BRIEF >>
Stop at the line containing "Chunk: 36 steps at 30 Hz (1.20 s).": write out every line from the beginning of the entries up to and including it, minus the pictures.

PROVIDED RECORDS >>
= = =

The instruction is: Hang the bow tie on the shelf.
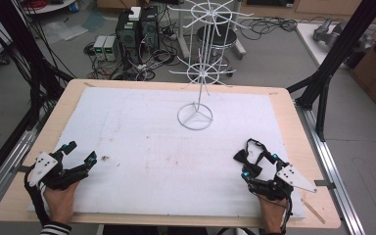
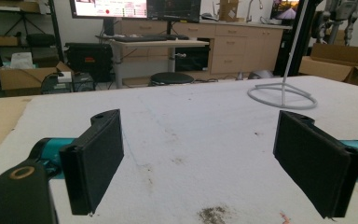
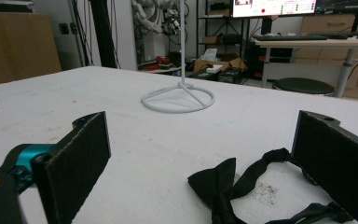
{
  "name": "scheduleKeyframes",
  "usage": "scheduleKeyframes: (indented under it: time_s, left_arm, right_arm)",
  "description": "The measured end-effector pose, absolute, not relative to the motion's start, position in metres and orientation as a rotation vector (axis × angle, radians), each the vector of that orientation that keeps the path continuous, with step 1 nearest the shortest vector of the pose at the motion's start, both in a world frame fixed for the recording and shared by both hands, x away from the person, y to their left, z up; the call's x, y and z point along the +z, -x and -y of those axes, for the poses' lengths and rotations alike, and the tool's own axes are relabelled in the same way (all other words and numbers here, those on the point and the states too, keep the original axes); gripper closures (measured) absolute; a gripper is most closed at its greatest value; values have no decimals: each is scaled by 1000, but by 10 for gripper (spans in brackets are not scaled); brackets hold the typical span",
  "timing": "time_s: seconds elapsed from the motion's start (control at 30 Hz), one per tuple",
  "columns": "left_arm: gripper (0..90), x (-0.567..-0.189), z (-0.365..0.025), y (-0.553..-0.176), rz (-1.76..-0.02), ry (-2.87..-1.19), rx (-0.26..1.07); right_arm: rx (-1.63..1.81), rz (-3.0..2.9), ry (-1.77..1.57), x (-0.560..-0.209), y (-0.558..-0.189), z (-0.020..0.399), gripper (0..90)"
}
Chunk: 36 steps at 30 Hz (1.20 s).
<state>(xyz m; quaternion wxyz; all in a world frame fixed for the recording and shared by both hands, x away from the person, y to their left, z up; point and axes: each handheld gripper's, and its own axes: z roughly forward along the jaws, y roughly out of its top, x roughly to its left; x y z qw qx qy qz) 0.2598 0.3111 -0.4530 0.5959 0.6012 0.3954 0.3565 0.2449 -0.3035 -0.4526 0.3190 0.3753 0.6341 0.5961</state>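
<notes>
Black fabric bow tie lay limp between right gripper's wide jaws, ungrasped | left gripper gaped wide over stained white foam mat; white wire display rack stood beyond, unobstructed | wooden table underneath

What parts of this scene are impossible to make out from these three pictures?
- Black fabric bow tie: the right gripper view's bottom edge cuts off its lower half.
- White wire display rack: both gripper views show just its ring base and pole; their top edges cut off the arms.
- Monitor text: too small and blurred in the left gripper view.
- Dark stain: what it is stays unclear.
</notes>
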Motion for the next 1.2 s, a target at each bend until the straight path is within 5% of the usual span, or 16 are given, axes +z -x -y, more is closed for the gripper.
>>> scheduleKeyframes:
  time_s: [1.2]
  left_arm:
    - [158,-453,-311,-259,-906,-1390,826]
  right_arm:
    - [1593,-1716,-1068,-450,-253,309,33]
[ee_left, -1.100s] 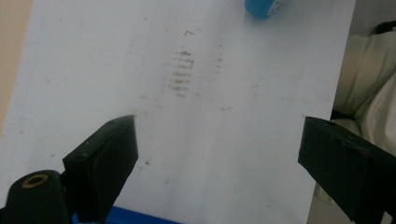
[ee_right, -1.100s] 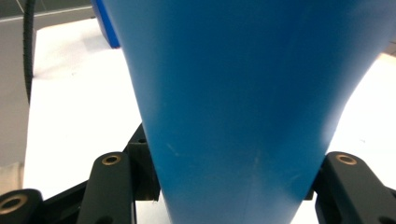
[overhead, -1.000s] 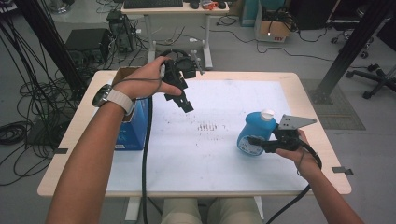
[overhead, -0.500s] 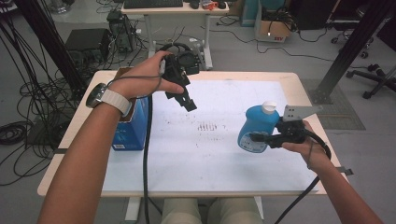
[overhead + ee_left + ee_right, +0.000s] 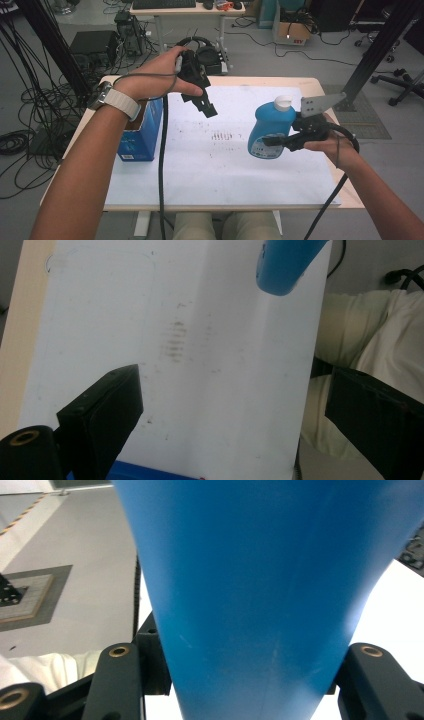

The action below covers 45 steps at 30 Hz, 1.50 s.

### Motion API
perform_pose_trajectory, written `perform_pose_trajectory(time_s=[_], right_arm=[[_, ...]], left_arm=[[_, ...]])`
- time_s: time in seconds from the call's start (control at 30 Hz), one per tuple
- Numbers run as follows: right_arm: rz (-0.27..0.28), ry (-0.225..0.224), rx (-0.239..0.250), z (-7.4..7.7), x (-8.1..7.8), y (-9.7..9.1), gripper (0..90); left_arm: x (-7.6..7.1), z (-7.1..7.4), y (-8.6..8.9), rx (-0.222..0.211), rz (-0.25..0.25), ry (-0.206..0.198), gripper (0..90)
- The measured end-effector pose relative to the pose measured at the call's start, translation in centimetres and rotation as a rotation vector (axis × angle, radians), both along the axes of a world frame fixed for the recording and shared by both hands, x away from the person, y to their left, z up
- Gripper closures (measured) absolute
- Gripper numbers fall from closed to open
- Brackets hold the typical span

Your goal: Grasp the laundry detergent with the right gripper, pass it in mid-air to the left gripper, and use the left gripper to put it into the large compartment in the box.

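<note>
Our right gripper (image 5: 280, 142) clamps the blue bottle (image 5: 270, 131) by its body and holds it upright above the white sheet (image 5: 220, 165) at the table's right. Our left gripper (image 5: 202, 102), jaws spread wide and just opened further, grips nothing, raised beside the blue box (image 5: 142, 137).

The blue bottle (image 5: 269, 131) with a white cap is upright, lifted above the white table sheet, at its right side.
</note>
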State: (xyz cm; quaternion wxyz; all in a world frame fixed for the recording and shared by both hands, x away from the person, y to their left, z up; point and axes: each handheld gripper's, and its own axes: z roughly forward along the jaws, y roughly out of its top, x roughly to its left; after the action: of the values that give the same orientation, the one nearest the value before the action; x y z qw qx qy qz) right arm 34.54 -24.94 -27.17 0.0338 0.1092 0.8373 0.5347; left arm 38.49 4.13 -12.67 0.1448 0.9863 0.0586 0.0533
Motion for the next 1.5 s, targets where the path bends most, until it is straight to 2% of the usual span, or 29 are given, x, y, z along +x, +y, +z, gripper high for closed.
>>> perform_pose_trajectory(time_s=[0.07,0.3,0.6,0.83,1.17,1.3,1.5], right_arm=[[0.017,-0.006,0.000,0.5,0.0,0.4,43.4],[0.067,-0.013,0.006,1.9,-0.1,1.7,43.4],[0.121,-0.027,0.011,2.3,0.0,3.5,43.4],[0.142,-0.026,0.004,2.0,0.1,4.6,43.4],[0.158,-0.030,-0.026,1.1,0.2,5.8,43.4],[0.159,-0.036,-0.040,0.8,0.3,6.3,43.5],[0.158,-0.025,-0.041,0.3,0.5,7.0,43.5]], left_arm=[[-0.3,0.3,-0.2,0.014,-0.002,0.003,8.3],[-1.4,1.2,-1.0,0.005,-0.026,0.022,8.1],[-2.6,1.7,-2.0,0.026,-0.070,0.035,8.0],[-3.2,1.8,-2.7,0.039,-0.086,0.046,7.7],[-3.4,1.1,-3.4,0.029,-0.095,0.051,6.6],[-3.3,1.0,-3.5,0.020,-0.100,0.065,6.6],[-3.2,0.6,-3.4,0.013,-0.095,0.070,6.3]])
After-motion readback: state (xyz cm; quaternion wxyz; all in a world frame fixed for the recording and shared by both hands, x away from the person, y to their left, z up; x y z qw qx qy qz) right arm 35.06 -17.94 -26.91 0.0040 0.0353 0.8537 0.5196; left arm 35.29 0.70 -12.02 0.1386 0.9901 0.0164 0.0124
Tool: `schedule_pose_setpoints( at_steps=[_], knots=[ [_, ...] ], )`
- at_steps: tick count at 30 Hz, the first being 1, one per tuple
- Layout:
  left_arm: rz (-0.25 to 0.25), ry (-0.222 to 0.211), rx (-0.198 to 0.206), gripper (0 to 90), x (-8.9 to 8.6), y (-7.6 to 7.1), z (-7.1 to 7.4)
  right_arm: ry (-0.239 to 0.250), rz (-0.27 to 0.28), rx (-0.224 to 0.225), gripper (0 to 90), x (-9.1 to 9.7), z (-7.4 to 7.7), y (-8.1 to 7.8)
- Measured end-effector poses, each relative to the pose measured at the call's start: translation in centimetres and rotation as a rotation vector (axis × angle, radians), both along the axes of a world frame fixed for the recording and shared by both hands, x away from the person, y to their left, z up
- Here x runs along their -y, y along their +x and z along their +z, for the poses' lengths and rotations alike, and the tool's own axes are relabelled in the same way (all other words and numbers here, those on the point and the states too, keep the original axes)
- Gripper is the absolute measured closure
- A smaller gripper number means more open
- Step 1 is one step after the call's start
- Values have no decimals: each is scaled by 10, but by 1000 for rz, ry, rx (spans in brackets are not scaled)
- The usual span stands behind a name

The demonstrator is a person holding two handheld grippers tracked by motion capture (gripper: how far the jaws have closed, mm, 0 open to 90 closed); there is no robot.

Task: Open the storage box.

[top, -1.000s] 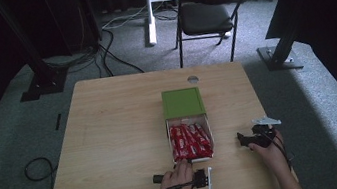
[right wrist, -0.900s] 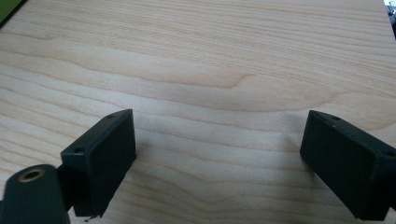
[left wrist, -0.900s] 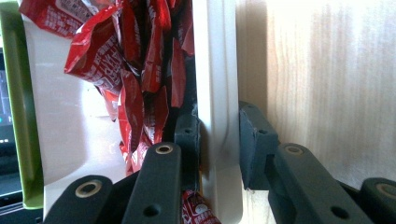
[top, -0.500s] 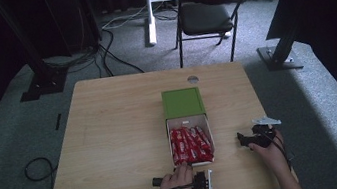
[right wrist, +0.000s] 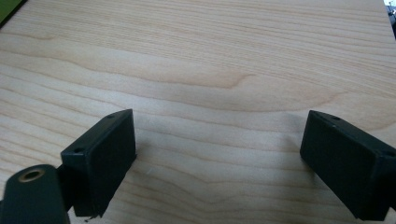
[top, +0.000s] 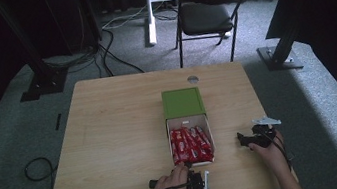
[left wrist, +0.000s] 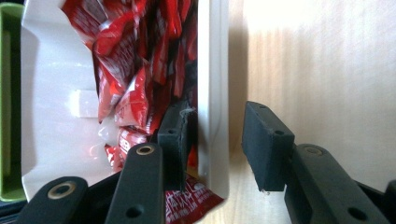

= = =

ANSWER SPACE >>
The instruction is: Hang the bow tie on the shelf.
{
  "name": "scheduleKeyframes",
  "usage": "scheduleKeyframes: (indented under it: time_s, left_arm, right_arm)",
  "description": "The measured end-effector pose, absolute, not relative to the motion's start, position in metres and orientation as a rotation vector (axis × angle, radians), each the vector of that orientation that keeps the path continuous, with step 1 nearest the shortest vector of the pose at the motion's start, both in a world frame fixed for the recording and shared by both hands, x away from the person, y to their left, z up; the call's x, y and z point along the +z, -x and -y of those axes, for the poses' lengths and rotations alike, and the tool's own axes are relabelled in the same way (all other words and numbers here, those on the point and the states too, keep the original axes); gripper closures (measured) absolute; a gripper is most closed at its greatest value; values have no decimals: each is scaled by 1000, but by 10 for gripper (spans in brackets are not scaled); brackets hold the typical span",
  "timing": "time_s: seconds elapsed from the motion's start (control at 30 Hz), one per tuple",
  "columns": "left_arm: gripper (0..90), x (-0.567..-0.189), z (-0.365..0.025), y (-0.553..-0.176), rz (-1.76..-0.02), ry (-2.87..-1.19), rx (-0.26..1.07); right_arm: rx (-1.63..1.81), rz (-3.0..2.9), ry (-1.77..1.57), x (-0.560..-0.209), y (-0.558..-0.189), z (-0.020..0.399), gripper (0..90)"
}
Chunk: 36 steps at 30 Hz (1.20 s).

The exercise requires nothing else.